Dataset 1 comes from a yeast proteomics experiment containing relative protein estimates from 5068 proteins measured in 9 different samples (Paulo et al. 2016). The estimates were derived from a much larger dataset containing peptide level intensities from 167 253 peptides measured across 10 samples. The peptide level data matrix will be used as dataset 2. Both the 5068 × 9 dataset 1 and the 167 253 × 10 dataset 2 can be obtained through the online version of the publication (Paulo et al. 2016).

DNA methylation studies provide us with examples that contain substantially larger numbers of features. Bisulfite sequence data from 25 human tissue samples were downloaded from the Human Epigenome Atlas https://www.genboree.org/epigenomeatlas/multiGridViewerPublic.rhtml. From these files we created two datasets. The first, dataset 3, contains only genome markers common to all samples, from chromosome 1. The resulting object is a 1 375 944 × 25 matrix. Dataset 4 was generated from the same files but contains all common positions, across tissues, from all 23 chromosomes. Dataset 4 is a 15 056 536 × 25 matrix, which was too large to be processed in R on our desktop PCs. Accordingly, we only analyze dataset 4 by using LDRseq.

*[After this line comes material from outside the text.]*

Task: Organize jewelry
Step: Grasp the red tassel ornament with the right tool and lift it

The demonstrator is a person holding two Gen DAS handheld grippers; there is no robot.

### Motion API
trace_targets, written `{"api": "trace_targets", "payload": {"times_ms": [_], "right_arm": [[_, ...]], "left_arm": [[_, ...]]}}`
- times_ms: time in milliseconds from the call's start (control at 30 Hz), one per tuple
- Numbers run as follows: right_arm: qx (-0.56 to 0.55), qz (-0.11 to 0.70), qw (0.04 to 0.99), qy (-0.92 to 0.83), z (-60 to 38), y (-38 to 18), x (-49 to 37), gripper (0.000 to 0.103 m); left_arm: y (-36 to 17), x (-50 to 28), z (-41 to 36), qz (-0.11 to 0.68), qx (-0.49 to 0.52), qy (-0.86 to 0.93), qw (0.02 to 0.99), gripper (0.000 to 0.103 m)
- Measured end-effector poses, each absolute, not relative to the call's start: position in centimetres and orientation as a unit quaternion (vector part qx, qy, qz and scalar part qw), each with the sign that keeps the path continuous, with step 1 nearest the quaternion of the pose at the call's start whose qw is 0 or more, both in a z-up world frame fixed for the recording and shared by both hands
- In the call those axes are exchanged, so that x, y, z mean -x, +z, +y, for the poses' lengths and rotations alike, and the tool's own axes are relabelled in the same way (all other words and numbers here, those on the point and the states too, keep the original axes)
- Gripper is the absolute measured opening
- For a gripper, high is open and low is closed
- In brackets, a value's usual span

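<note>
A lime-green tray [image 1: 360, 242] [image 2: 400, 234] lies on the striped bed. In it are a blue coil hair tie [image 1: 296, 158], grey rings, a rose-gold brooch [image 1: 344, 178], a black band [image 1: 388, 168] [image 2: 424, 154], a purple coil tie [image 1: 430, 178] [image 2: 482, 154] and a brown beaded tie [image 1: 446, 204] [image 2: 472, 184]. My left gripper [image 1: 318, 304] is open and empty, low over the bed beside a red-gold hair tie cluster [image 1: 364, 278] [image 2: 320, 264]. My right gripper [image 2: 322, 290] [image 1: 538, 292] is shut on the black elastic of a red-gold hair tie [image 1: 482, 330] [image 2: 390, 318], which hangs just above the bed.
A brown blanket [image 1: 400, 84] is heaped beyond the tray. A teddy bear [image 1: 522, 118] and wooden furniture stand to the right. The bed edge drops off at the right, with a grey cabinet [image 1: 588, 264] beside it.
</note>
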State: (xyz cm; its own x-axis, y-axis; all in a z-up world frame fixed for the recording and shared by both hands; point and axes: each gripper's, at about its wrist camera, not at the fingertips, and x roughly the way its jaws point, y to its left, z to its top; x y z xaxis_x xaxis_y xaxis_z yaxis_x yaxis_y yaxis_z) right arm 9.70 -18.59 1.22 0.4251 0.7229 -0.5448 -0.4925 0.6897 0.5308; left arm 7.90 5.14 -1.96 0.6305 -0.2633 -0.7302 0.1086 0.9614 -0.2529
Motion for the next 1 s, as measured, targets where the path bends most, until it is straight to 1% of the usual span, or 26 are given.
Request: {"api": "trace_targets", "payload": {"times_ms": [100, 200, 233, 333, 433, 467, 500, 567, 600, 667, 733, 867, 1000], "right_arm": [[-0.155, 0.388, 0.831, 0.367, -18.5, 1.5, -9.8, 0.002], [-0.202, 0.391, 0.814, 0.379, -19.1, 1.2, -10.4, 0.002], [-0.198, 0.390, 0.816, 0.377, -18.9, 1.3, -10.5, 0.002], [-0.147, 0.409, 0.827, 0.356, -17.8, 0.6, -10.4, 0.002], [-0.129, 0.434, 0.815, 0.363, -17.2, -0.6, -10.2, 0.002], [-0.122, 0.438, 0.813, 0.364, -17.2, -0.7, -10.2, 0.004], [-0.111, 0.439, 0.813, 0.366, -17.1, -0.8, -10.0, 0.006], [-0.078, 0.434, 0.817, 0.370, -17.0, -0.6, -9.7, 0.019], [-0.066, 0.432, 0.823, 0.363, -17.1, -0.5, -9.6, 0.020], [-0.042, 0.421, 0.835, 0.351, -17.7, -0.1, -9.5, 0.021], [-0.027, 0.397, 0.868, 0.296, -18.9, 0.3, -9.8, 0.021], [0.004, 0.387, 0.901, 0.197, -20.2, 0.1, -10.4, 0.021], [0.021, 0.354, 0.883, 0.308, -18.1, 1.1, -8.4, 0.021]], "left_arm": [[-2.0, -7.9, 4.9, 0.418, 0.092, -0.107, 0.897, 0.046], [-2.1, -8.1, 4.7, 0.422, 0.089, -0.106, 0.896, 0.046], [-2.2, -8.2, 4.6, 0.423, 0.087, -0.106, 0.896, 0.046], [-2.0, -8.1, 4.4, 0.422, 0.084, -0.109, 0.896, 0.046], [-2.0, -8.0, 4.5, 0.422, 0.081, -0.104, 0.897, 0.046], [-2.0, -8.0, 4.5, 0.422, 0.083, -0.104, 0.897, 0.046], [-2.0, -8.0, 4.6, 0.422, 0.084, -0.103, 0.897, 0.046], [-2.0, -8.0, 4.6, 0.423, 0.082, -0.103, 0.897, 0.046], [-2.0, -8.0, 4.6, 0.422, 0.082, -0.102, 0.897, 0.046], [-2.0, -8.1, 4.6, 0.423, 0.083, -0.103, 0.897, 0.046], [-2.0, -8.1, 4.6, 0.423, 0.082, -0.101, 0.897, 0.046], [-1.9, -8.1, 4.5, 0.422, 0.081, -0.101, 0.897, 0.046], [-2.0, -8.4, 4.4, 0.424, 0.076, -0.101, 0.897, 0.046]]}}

5.1 Comparison of LDR and MDS

Both LDR and MDS can be used to reduce the size of a matrix for the objective of accelerating future analyses. We will now compare the relative performance of the two algorithms. This comparison is admittedly somewhat forced, since, to the best of our knowledge, nobody has ever used MDS to accelerate clustering algorithms and it contains steps that are unnecessary for our objectives. Nonetheless, the comparison is necessary for us to justify using LDR in place of MDS. We do not make any comparisons of MDS to LDRseq, since we only recommend using LDRseq in applications where MDS would fail entirely.

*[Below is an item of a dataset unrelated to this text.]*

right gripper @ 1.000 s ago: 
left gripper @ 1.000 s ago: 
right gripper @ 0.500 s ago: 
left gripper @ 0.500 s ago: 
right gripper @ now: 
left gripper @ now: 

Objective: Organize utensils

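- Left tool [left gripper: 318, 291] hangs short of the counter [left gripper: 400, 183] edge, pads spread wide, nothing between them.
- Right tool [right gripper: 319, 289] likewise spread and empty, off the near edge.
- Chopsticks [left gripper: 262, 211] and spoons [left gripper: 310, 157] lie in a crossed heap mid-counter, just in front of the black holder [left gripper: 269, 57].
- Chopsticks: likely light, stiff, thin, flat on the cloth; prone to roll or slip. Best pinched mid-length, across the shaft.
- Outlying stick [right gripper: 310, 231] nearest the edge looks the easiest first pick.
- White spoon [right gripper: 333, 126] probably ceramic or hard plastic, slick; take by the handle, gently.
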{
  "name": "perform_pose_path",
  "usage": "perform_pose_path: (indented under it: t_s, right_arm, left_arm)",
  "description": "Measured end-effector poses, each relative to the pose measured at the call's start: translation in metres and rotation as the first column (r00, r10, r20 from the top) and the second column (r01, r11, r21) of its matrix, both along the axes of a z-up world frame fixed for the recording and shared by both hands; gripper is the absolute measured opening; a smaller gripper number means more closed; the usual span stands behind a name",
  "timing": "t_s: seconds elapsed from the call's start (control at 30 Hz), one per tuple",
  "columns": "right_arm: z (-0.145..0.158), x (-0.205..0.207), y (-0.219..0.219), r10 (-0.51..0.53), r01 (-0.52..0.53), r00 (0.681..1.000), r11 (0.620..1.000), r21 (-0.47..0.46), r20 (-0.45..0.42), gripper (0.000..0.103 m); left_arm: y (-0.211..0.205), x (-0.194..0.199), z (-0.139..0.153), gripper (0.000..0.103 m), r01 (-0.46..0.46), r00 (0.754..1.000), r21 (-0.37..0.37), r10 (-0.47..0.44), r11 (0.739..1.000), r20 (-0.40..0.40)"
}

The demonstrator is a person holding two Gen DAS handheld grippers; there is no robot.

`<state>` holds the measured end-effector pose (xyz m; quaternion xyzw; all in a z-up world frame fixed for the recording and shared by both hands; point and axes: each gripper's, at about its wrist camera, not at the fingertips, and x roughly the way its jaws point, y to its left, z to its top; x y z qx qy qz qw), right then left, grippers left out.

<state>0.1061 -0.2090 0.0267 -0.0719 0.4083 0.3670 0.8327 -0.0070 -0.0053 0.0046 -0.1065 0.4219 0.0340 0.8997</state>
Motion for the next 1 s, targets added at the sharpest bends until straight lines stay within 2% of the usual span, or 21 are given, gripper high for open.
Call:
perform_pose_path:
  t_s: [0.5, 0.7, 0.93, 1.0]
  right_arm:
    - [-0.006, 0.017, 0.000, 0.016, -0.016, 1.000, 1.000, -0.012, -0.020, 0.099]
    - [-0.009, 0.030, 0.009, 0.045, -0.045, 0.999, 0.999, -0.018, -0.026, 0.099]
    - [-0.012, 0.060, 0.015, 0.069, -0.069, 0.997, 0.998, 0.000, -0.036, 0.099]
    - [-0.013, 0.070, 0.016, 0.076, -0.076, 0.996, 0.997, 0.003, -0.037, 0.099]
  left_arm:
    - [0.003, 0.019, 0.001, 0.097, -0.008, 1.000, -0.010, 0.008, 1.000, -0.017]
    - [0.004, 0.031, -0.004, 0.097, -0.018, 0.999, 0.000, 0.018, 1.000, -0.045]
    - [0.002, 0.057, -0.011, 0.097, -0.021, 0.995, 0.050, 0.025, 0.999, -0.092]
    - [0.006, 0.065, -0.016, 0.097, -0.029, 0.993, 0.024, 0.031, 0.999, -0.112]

LDR and MDS were compared on datasets 1–3 with the microbenchmark package in R 3.2.3. LDR was computed with the R code presented in the online supplement and MDS was performed with the cmdscale function from the stats package. The microbenchmark function was used to time 1000 calls to both LDR and MDS on each of the datasets. The median processing times for datasets 1–3 were, respectively, 7.89, 118.21 and 2841.31 ms using LDR and 5.09, 297.60 and 43 231.15 ms using MDS. The relative speedups obtained with LDR, shown in Figure 1, suggests that the computational advantage of LDR over MDS increases in an approximately linear relationship with the number of variables in the dataset. The observed advantage of LDR is unsurprising since fewer operations are required. However, it should be made clear that the speedup is only for the distance preserving transformation. As we will show in the next section, the transformation time is often negligible relative to the time saved performing a subsequent analysis with a substantially smaller matrix.

Fig. 1 — Speedups are calculated from the median computations times from 1000 calls to LDR and MDS on matrices of size $5068 \times 9, 167253 \times 10 a n d 1375944 \times 25$ . The speedup factor is the median time for MDS divided by the median time for LDR

5.2 Analysis of absolute time saved

We expect that the greatest gains to be achieved with LDR will occur when performing computationally intensive, resampling based, clustering techniques on high dimensional data. To demonstrate the magnitude of these gains we performed Consensus Clustering on datasets 1–3. All code was executed in R 3.2.3 using the ConsensusClusterPlus package (Wilkerson and Hayes 2010) with 1000 reps and k-means clustering as the base method.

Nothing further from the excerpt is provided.